Гоблины банка Гринготтс восприняли мое желание признать Тома Риддла сыном и наследником с невероятным энтузиазмом. Объединение двух угасающих магических родов, да еще не с помощью однополого брака, было событием исключительным, и нам с Томом не чинили препятствий ни в Гринготтсе, ни в Министерстве. К тому же за нас ходатайствовал сам директор Хогвартса профессор Диппет.

В тысяча девятьсот сорок третьем году Том Риддл официально вошел в род Принцев, и его имя, связанное с моим золотой нитью, появилось на семейном гобелене.

В тот же год Морфин Мракс – беспутный сын Марволо Мракса – тихо скончался, переборщив с маггловским алкоголем, так никогда и не встретившись с собственным племянником. Не скрою, это обстоятельство сильно взволновало и даже немного обрадовало меня. Увиденные мной картины будущего Тома Риддла показывали, что именно тогда Том совершил свое второе убийство, расправившись с отцом, дедом и бабкой, превратил в крестраж фамильный перстень Мраксов с печатью Певереллов, а заодно подвел пьянчужку Морфина под новый арест, стоивший ему жизни. Теперь этому уже не суждено было сбыться.

Тому уже исполнилось семнадцать, а он ни разу не спросил у меня насчет наитемнейшей области магии. И вот, когда я совсем уже было успокоился, в один из промозглых зимних вечеров, которые мы проводили в моих апартаментах за кружкой глинтвейна (к тому времени я, чтобы не шокировать студентов и преподавателей, уже научился употреблять человеческую пищу, а от этого напитка даже получал подобие удовольствия), он неожиданно осведомился:

– Северус, а каково это – быть бессмертным?

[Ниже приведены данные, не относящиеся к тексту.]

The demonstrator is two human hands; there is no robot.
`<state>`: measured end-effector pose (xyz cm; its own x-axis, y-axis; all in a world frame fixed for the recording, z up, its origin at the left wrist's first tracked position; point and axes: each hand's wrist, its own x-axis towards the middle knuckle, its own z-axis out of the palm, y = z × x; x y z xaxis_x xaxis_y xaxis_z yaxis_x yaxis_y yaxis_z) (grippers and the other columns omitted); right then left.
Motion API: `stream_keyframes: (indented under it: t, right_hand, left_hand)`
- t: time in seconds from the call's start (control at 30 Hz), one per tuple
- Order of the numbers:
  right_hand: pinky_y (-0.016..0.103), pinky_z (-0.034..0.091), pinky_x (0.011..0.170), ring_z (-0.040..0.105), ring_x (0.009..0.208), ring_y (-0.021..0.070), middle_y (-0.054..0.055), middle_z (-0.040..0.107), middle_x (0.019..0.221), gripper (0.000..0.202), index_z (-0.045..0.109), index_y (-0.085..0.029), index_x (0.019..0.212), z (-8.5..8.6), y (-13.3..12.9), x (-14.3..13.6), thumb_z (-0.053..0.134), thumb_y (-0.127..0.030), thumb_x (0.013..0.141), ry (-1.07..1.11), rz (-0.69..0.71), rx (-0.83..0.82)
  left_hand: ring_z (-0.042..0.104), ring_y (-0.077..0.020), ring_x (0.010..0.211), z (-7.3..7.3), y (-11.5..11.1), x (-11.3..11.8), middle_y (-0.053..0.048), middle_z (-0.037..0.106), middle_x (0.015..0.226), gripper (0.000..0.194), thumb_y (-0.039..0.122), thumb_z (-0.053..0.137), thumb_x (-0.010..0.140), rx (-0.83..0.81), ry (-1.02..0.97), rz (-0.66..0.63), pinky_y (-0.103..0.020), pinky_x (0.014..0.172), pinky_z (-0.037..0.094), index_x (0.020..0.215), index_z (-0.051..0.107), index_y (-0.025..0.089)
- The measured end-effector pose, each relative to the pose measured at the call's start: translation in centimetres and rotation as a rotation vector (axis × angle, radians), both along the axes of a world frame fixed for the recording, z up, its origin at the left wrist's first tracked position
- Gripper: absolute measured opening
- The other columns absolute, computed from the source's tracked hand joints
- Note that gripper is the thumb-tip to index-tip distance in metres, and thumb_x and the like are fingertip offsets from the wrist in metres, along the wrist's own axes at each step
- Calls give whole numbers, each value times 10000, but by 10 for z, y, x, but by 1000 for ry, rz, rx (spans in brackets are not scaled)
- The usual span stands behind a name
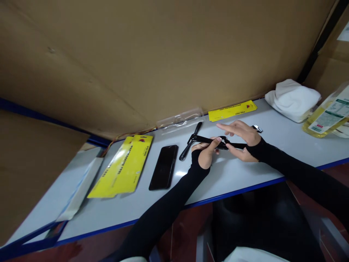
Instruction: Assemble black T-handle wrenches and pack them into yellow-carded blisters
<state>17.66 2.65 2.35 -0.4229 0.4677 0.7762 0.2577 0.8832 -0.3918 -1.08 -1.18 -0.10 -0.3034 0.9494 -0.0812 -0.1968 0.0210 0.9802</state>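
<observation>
My left hand (206, 153) is closed on a black tool (201, 139) with long bars, thumb on top near its middle. Past the fingers, two black handles (185, 151) stick out crosswise at the tool's left end. My right hand (241, 138) is at the tool's right part, its fingers apart, the index finger stretched out above the tool and the thumb near a round black part. A small silver piece shows between the hands, too small to make out. The right end of the tool passes under my right hand.
A black phone (163, 167) and yellow printed cards (124, 167) lie to the left. Behind are clear plastic packaging (180, 120) and another yellow card (231, 111). At the right stand a white cloth bundle (293, 100) and a bottle of yellow liquid (327, 112). A small metal piece (257, 128) lies behind my right hand.
</observation>
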Motion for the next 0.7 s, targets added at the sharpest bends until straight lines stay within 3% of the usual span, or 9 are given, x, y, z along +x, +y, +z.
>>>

– Честно признаться – довольно паршиво, – сказал я, заметно напрягаясь. Неужели, несмотря на все мои усилия, Тома все-таки захватила идея создания крестражей? – Знать, что ты переживешь всех, кого любишь… не слишком приятно. А почему ты интересуешься?

– Да так, наткнулся в Запретной секции на прелюбопытную книжицу. «Волхование всех презлейшее» (7). Вот, – он положил передо мной древний фолиант с пожелтевшими от времени страницами.

– Что до крестража, наипорочнейшего из всех волховских измышлений, мы о нем ни говорить не станем, ни указаний никаких не дадим… – прочел я вслух, в душе обливаясь холодным потом от страха.